* PROBLEM
Each line from the opening of the material through the line holding "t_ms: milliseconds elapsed" needs to be returned exactly, with the pictures left out.
-.-.-
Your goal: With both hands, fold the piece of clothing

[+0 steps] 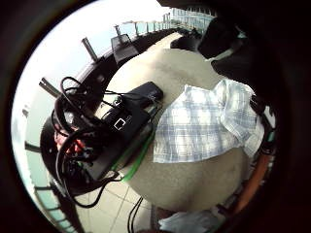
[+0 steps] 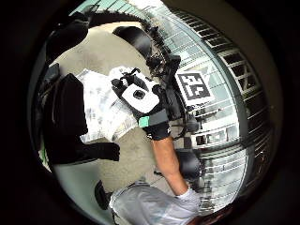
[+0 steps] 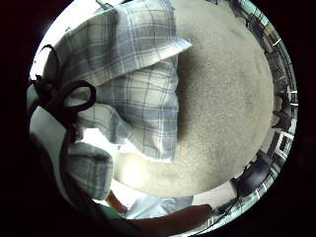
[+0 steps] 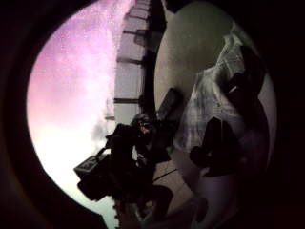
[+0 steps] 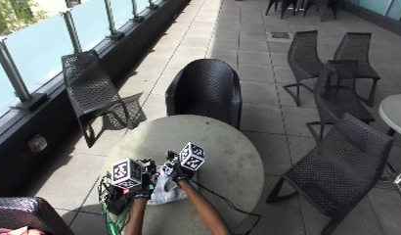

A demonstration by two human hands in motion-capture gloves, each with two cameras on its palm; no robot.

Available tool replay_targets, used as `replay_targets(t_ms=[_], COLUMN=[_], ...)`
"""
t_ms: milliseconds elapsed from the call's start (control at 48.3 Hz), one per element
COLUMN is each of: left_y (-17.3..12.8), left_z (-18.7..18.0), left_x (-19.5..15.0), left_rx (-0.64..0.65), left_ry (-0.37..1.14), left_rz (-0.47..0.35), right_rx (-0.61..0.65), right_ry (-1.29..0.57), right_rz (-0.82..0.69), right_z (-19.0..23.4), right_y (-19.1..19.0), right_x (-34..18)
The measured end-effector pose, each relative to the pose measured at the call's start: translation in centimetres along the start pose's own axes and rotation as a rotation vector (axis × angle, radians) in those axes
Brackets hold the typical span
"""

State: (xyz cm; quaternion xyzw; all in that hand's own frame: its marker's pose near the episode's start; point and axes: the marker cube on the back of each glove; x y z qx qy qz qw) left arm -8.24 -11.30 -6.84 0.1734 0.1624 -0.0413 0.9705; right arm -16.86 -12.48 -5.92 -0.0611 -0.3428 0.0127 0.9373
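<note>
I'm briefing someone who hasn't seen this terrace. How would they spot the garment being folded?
Find the round grey table on the tiled terrace, with a dark curved armchair at its far side. Near the person's edge lies a pale checked cloth, partly folded, under both gloved hands. It is the only fabric there; the black box of cables beside it is hard and dark.

1. The piece of clothing (image 5: 167,188) under both hands shows a pale plaid of white and light blue-grey.
2. The round table (image 5: 233,156) beneath the hands is speckled beige-grey.
3. The chair (image 5: 206,90) beyond the hands is black woven mesh.
</note>
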Motion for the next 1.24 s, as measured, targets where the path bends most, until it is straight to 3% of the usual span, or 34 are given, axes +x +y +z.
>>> replay_targets(t_ms=[104, 249, 332, 539, 580, 663, 767, 850, 953, 1140, 1243], left_y=[0.7, 0.7, 0.9, 0.4, 0.3, -0.1, 0.1, 0.2, 0.1, 0.1, 0.4], left_z=[-0.9, -0.4, -0.4, 0.6, 1.0, 2.0, 2.3, 2.9, 3.7, 4.9, 4.5], left_x=[-1.1, -2.9, -3.3, -3.5, -3.5, -3.3, -1.4, -0.5, 0.8, 2.4, 3.2], left_rx=[0.005, -0.007, -0.014, -0.029, -0.03, -0.035, -0.042, -0.045, -0.057, -0.067, -0.058], left_ry=[0.019, 0.016, 0.004, 0.035, 0.032, 0.01, -0.015, -0.069, -0.131, -0.221, -0.243], left_rz=[-0.029, -0.065, -0.08, -0.074, -0.071, -0.05, -0.024, -0.007, 0.019, 0.063, 0.084], right_rx=[-0.037, -0.003, -0.027, -0.267, -0.3, -0.245, -0.278, -0.203, -0.011, 0.262, 0.363], right_ry=[0.13, 0.232, 0.235, 0.304, 0.39, 0.72, 1.014, 1.104, 1.059, 0.795, 0.739], right_rz=[-0.033, -0.105, -0.158, -0.415, -0.444, -0.475, -0.336, -0.19, -0.091, -0.082, -0.065], right_z=[4.7, 7.7, 7.8, 4.4, 3.1, 0.3, -2.0, -5.5, -9.8, -13.2, -13.8], right_y=[0.0, -0.4, -0.1, 1.3, 2.0, 1.3, -1.2, -1.2, -0.6, 0.2, 0.8], right_x=[-1.6, -1.9, -1.9, 0.5, 1.2, 4.3, 9.9, 12.0, 13.4, 14.9, 15.6])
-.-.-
* WRITTEN ANSWER
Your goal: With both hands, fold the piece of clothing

[+0 steps] 
[+0 steps] 
[+0 steps] 
[+0 steps] 
[+0 steps] 

A demonstration by two human hands in motion-capture gloves, each with two cameras on its palm; no robot.

Available tool replay_targets, used as `replay_targets(t_ms=[_], COLUMN=[_], ...)`
"""
t_ms: milliseconds elapsed from the call's start (control at 48.3 Hz), one per element

The response to the exercise is now complete.